Column /
コラム
2026.04.28
ワンポイントアドバイス
ランクル250の盗難危険度はMAX
【盗難車ランキング】
ランドクルーザー(ランクル)は2025年も盗難車ランキングの1位を継続中です。
警察庁や日本損害保険協会の公表では、ランドクルーザーシリーズは一括りにされています。
【プラド(150)とランクル250】
ランドクルーザーシリーズで一番多く盗まれていたのは、2025年前半までは販売台数の多いプラド(150)でした。
しかし、プラド(150)は2024年4月に販売を終了したこと、また2025年中にプラド(150)を専門に盗んでいた
広域窃盗グループが検挙されたこともあり、プラド(150)の盗難は徐々に減少しています。
プラド(150)に代わって、2025年後半からは2024年4月に発売されたランクル250の盗難が大幅に増加しています。※当協会調べ
【盗難手口】
ランクル250の盗難手口も既に確立されています。ドアが施錠され、標準のセキュリティシステムが装備されているにもかかわらず、数分で突破されています。
現在主流の盗難手口はCANインベーダーです。侵入箇所は従来の助手席側から運転席側リアタイヤハウスへ移行しています。
*実際に盗まれたランクル250の運転席側リヤタイヤハウス内
リヤタイヤハウス内の鉄板が切り裂かれ、CAN通信配線が剥き出しになっています。このCAN通信配線に特殊機器を繋いで、ドアを解錠し、エンジンを始動して自走したと考えられます。

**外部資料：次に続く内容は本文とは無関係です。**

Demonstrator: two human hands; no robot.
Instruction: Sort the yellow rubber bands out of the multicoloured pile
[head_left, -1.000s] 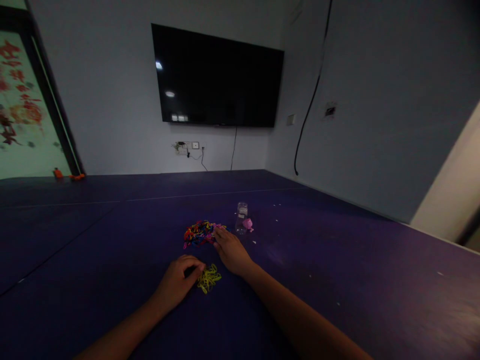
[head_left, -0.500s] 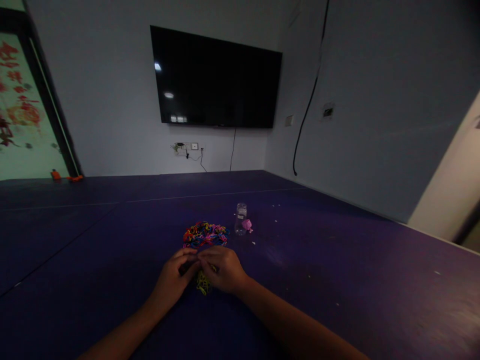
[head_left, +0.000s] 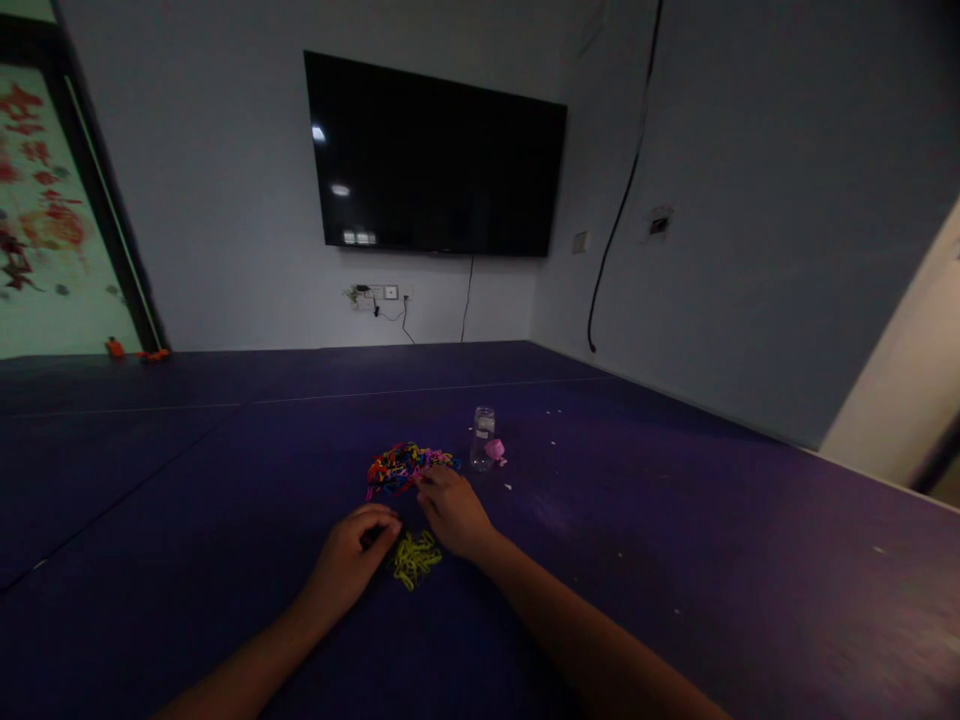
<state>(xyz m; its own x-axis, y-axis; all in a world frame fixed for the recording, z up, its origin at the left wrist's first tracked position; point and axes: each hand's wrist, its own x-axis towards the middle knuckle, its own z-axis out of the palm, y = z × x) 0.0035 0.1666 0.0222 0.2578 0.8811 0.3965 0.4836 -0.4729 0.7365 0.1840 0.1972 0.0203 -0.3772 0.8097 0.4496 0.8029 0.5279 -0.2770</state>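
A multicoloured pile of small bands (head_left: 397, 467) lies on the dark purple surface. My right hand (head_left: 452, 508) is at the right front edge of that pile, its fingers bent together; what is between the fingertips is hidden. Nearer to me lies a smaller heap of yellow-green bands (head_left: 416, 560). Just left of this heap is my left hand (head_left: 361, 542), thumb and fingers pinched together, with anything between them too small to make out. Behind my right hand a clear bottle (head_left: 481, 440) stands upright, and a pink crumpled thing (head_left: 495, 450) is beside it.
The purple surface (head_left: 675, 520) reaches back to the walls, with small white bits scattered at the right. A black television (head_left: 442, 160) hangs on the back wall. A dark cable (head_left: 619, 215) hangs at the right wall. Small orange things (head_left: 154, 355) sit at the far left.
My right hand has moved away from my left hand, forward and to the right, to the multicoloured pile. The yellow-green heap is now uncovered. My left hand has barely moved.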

ランクル250にはコネクト機能(GPS)が標準装備されていますが、センターとの通信を司るDCM(データ コミュニケーショ ン モジュール)が無効化されていました。
*実際に盗まれたランクル250の車内
なお、DCM(データ コミュニケーショ ン モジュール)が無効化され、センターとの通信不能・GPS位置検索も不能でしたが、オーナー様が追加GPSを隠匿装備していたことから、盗難発生翌日に約100km離れたJR駅前のコインパーキングで仮置き中に発見されました。
【効果の低い対策】
スマートキーを空き缶やポーチに入れる電波遮断(リレーアタック)対策、車体の左側を壁に寄せる対策、市販のハンドルロック(一部の強固で高額なハンドルロックを除く)のような目に見える物理的な対策は強行突破されています。
【効果の高い対策】
目に見えない電子的な対策(隠匿装備)は発見されにくく、短時間での突破が困難です。